Andy Bannister, Director of Solas, gives us some tips about sharing your faith in Jesus more naturally and persuasively, sensitively challenging people with questions
This article was published in the May to August 2024 edition of Rapport magazine.
In my first job I worked for the NHS at St George’s Hospital, a large London teaching hospital. I loved those six years but now, 25 years on, I feel considerable guilt that while there, I was very much an undercover Christian: outside of work I was actively involved in my local church. But at work, I hid my faith away and kept quiet about my beliefs.
Why did I lack the confidence to share my faith? Worries like: What if I look stupid? What if my fumbling attempts do more harm than good? What if I’m asked a question about Jesus or the Bible that I can’t answer? I’ve come to realise I wasn’t alone in those fears. Many Christians are likewise afraid to talk to their friends about Jesus – as somebody once quipped, ‘Many Christians are like Arctic rivers: we have frozen mouths!’

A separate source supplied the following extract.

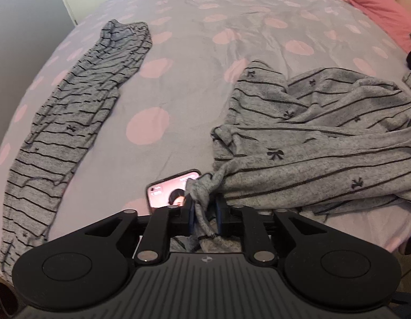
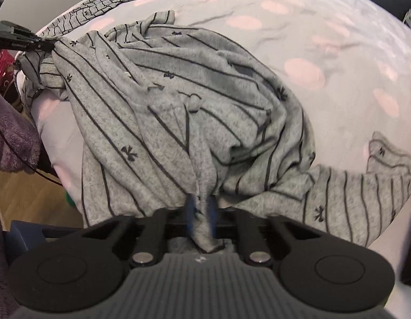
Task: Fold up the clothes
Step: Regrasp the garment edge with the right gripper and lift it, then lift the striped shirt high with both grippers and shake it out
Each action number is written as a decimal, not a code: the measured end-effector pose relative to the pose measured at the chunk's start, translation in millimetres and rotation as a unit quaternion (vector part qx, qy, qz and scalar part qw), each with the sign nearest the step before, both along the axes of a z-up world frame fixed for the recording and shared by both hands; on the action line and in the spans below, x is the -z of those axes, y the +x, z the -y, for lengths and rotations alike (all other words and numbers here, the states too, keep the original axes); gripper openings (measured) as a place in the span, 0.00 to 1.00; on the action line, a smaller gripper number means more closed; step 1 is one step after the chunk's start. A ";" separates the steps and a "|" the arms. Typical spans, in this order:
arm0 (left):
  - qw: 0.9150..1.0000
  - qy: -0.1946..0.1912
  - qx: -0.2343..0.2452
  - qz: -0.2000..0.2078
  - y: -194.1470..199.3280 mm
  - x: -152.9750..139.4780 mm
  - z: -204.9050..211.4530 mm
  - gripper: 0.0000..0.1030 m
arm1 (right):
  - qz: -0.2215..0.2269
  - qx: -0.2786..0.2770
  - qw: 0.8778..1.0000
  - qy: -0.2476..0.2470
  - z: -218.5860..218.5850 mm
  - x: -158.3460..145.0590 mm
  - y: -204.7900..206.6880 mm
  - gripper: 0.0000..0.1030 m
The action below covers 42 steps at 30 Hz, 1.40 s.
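A crumpled grey top with dark stripes and small bows lies on the bed, also filling the right wrist view. My left gripper has a bunched edge of it between its jaws. A dark gap shows beside the right pad, so the pads stand slightly apart from the cloth. This gripper appears at the far left of the right wrist view, at the top's corner. My right gripper is shut on a fold of the top's near edge. Matching grey striped trousers lie stretched out to the left.
A phone with a lit pink screen lies on the dotted bedsheet just ahead of my left gripper. A pink pillow sits far right. Beside the bed are a purple fluffy fabric and the wooden floor.
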<state>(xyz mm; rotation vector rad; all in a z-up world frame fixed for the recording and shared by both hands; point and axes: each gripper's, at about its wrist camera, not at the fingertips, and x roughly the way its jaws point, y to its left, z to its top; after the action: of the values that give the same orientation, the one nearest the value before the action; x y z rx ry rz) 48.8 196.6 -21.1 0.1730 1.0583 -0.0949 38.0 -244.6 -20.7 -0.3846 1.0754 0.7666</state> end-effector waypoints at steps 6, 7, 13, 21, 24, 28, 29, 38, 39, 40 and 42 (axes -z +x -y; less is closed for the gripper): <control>0.998 0.006 0.048 0.048 -0.2 -14.7 7.8 0.51 | 0.003 0.030 0.999 0.037 12.2 -2.4 -0.4 0.07; 0.997 0.014 0.057 0.052 2.4 -15.5 9.8 0.51 | 0.004 0.028 0.999 0.043 13.3 -5.4 -1.9 0.07; 0.996 -0.044 0.069 -0.025 34.0 5.3 5.2 0.48 | 0.016 0.035 0.998 0.054 15.5 -14.2 -0.8 0.06; 0.993 -0.104 0.033 -0.043 30.8 9.0 -4.2 0.17 | 0.009 0.035 0.996 0.084 23.9 -15.5 -1.1 0.30; 0.994 -0.099 0.025 -0.039 28.8 7.4 -3.6 0.17 | 0.011 0.040 0.996 0.075 24.8 -11.6 -0.2 0.34; 0.995 -0.092 0.020 -0.027 26.2 2.8 -2.1 0.12 | 0.006 0.037 0.997 0.066 23.1 -6.7 -0.1 0.21; 0.995 -0.093 0.020 -0.021 24.6 -0.1 -1.9 0.11 | 0.004 0.031 0.997 0.065 21.9 -6.1 -1.2 0.10; 0.984 -0.147 -0.005 0.096 -5.0 -63.9 -5.9 0.08 | 0.155 0.065 0.983 0.070 27.5 -68.7 -30.1 0.05; 0.981 -0.155 -0.010 0.116 -8.8 -76.3 -6.7 0.08 | 0.184 0.075 0.978 0.070 28.9 -82.3 -34.8 0.05; 0.976 -0.166 -0.015 0.138 -12.7 -90.0 -7.9 0.08 | 0.216 0.087 0.970 0.071 30.2 -98.1 -39.6 0.04; 0.965 -0.183 -0.022 0.187 -21.3 -122.0 -8.6 0.08 | 0.288 0.110 0.949 0.072 31.6 -132.6 -50.7 0.04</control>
<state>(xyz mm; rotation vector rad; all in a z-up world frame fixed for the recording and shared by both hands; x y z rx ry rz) 27.5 205.2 100.9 -0.1636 0.6526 -0.2080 -12.8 -276.1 111.8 -0.3277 0.4968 0.4826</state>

So how do we grow in confidence? I was helped by learning from friends who had discovered natural, easy ways to talk about Jesus in everyday situations. People like my friend Nigel, who once was spending a week at a Christian conference. Midweek, he left to play in a tennis tournament, getting a cab to the train station. As they departed, the driver asked Nigel what was happening at the convention centre.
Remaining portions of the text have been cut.